La cryptologie, des Incas à Kubrick

28 avril 2014 - 17:29,

Tribune

- Cédric Cartau
Dans « La sécurité du système d'information des « établissements de santé » paru aux Presses de l'EHESP 1 (www.presses.ehesp.fr) en mai 2012, un chapitre traite des notions de cryptographie. L'histoire de cette discipline mène loin dans le temps avec les cordes à nœud des Incas. Extrait.

La cryptographie est une discipline séculaire : les hommes ont très tôt eu besoin de transmettre des messages codés. Les quipus (ou khipus) incas sont un des exemples les plus anciens connu à ce jour. Il s’agissait de cordelettes à nœuds utilisées par l’administration inca pour transmettre des messages. Certains quipus étaient codés selon une méthode qui n’a toujours pas été découverte à ce jour. La légende veut que même les coursiers (porteurs des sacs de cordelettes d’un bout à l’autre de l’empire inca) ignoraient le principe de codage afin de limiter les risques d’interception.

Plus près de nous, il faut mentionner le manuscrit de Voynich, du nom de l’antiquaire qui en fit l’acquisition au début du xxesiècle (le manuscrit est actuellement conservé à l’université de Yale). Datant du début du xve siècle (datation au carbone 14), il a été rédigé dans un alphabet inconnu et n’a toujours pas été décodé.

Coder consiste à transformer un texte A en un texte B au moyen d’un procédé mathématique qui permet de retrouver le texte A à condition de connaître le procédé initial de transformation.

Un des exemples les plus célèbres de codage est le procédé ou algorithme de cryptage utilisé par Jules César lors de ses campagnes : il effectuait une permutation de chaque lettre par une lettre située un rang plus loin dans l’alphabet.
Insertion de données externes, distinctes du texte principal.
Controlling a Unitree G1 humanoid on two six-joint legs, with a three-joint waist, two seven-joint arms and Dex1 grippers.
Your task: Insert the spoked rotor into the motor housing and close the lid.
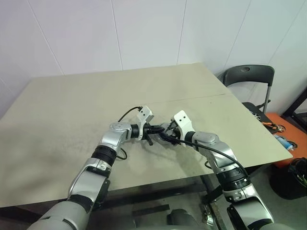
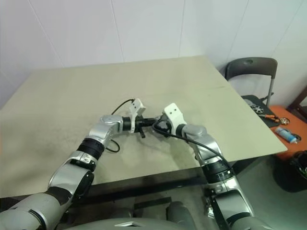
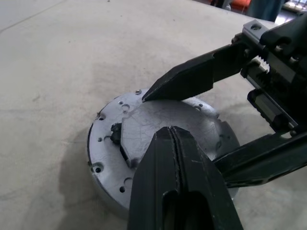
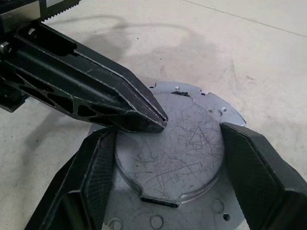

Par exemple, avec n = 3 le texte « PAPA » devient « SDSD ». À partir de « SDSD », pour retrouver le texte initial, il suffit de faire l’opération inverse, ce qui suppose la connaissance de n (la clé). Avec un tel type de codage, il est évidemment très facile, avec l’aide d’un ordinateur, de décoder un message. Si l’on sait par exemple que le message original est en français, il suffit d’une analyse statistique sur le message codé pour trouver la lettre qui revient le plus souvent et dont on saura alors qu’elle représente le « E ». Si l’on ne connaît pas la langue d’origine du texte, il suffit de réitérer l’opération pour toutes les langues, manipulation qui ne présente aucune difficulté avec un ordinateur.

Georges Pérec, dans son pseudo-roman policier appelé très justement La disparition, s’est amusé à écrire sans utiliser une seule fois la lettre « e ». C’est une technique qui peut déjouer les algorithmes simples de décryptage… ou éventuellement servir de sujet de discussion dans les soirées mondaines.

Dans 2001, l’Odyssée de l’espace de Stanley Kubrick, l’ordinateur assassin se nomme HAL 9000. Pour des raisons juridiques évidentes, Stanley Kubrick n’a pas pu utiliser la marque IBM, mais en effectuant une permutation de rang - 1 sur le mot « IBM », il a créé « HAL ».